▸ Task instructions
Check the listing below for lines with the word "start" and say how many there are, with nothing but the number.
*** Dataset content Section Begins ***
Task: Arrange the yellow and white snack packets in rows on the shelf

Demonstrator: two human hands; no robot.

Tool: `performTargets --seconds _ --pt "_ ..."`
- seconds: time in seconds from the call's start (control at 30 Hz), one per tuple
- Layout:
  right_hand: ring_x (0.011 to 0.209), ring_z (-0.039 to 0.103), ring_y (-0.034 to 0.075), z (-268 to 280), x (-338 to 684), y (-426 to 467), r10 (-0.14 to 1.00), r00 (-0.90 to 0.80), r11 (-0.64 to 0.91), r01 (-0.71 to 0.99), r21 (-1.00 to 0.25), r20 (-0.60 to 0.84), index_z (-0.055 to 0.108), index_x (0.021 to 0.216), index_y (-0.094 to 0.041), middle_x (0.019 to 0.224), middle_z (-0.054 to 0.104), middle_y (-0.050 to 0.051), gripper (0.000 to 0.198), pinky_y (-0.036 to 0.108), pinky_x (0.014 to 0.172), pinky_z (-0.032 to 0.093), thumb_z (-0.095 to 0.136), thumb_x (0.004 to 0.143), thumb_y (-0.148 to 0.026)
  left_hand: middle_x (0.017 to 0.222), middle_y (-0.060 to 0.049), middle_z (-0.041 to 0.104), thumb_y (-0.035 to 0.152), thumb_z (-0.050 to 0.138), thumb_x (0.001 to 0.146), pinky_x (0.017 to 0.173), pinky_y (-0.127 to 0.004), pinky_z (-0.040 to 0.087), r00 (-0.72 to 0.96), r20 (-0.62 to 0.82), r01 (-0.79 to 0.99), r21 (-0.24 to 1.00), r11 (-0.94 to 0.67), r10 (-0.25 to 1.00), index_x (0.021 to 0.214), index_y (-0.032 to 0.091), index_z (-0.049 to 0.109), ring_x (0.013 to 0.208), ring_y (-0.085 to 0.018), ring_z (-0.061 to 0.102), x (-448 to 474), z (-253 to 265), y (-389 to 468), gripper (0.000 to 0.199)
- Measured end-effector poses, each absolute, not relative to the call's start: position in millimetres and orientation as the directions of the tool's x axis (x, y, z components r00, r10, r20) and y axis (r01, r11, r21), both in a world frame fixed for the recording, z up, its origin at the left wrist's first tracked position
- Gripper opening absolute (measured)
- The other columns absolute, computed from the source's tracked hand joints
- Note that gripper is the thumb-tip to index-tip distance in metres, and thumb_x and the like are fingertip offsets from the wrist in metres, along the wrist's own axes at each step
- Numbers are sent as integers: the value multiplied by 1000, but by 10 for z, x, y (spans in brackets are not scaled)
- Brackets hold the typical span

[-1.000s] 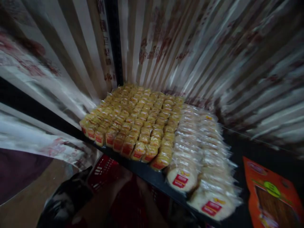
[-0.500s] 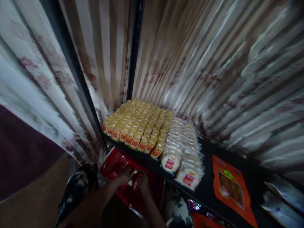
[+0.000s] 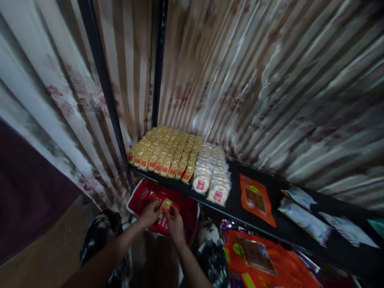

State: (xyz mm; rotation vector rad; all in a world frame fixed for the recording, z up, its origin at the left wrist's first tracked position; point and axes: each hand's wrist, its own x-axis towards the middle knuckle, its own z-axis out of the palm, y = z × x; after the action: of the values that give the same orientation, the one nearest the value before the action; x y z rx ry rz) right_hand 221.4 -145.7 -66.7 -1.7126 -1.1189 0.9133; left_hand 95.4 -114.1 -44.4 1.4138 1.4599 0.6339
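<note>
Between my two hands is a small yellow wrapped snack pack [image 3: 166, 205], held over a red plastic basket [image 3: 186, 208] with a white rim. My left hand [image 3: 152, 213] pinches its left side, and my right hand [image 3: 175, 222] grips its right side. On the black shelf [image 3: 232, 202] just beyond the basket stand tight rows of similar yellow snack packs [image 3: 165, 154] with red labels. Beside them, to the right, are two rows of round white wrapped crackers [image 3: 210, 176], also red-labelled.
Farther right on the shelf lie an orange food pouch [image 3: 257, 199] and several white packets [image 3: 304, 218]. Below the shelf, at right, are larger orange packages [image 3: 267, 260]. Striped, flowered curtains [image 3: 240, 72] hang behind, with black upright posts [image 3: 158, 64] at the corner.
My view has shifted, showing more of the shelf's right side and the orange packages below. My hands have come up slightly, and the yellow pack between them shows more clearly.
</note>
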Motion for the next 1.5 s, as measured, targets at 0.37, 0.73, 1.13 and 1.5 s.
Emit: performTargets --seconds 0.37,0.73,1.13,1.5 --pt "95 64 22 21 2267 -1261 936 332 18 289 -957 118 56 115 -15 108 67 12 43 35 87 49 53 79 -38 113 -9 60 19 51 80 96 -29 45 62 41 497 865 -67 997 116 16 60 107 -18 57 1117 54 -996 38" --pt "107 56 22 73 2543 -835 866 349 132 532 -836 359 54 118 -13 116 60 15 41 40 96 44 41 81 -25 124 -10 53 18 46 86 100 -32 41 -52 106 583 810 -56 993 127 18 51 112 -20 54 1530 237 -449 42" --pt "105 57 20 7 2758 -757 889 265 147 609 -780 375 57 119 -14 112 61 14 41 38 96 45 38 83 -18 113 -10 55 33 40 92 75 -26 48 -50 183 796 601 -71 982 109 19 54 97 -20 59 1660 195 -431 26" --pt "108 57 20 -45 2749 -766 906 214 140 664 -735 365 45 135 -16 118 58 13 55 34 95 47 36 81 -10 93 -7 62 29 42 91 80 -26 47 10 308 608 753 -251 951 98 18 51 88 -16 60 1714 23 -380 16"
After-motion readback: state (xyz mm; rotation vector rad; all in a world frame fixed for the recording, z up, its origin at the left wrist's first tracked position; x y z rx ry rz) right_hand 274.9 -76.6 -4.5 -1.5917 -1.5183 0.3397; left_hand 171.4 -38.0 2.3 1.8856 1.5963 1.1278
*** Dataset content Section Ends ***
▸ Completed task
2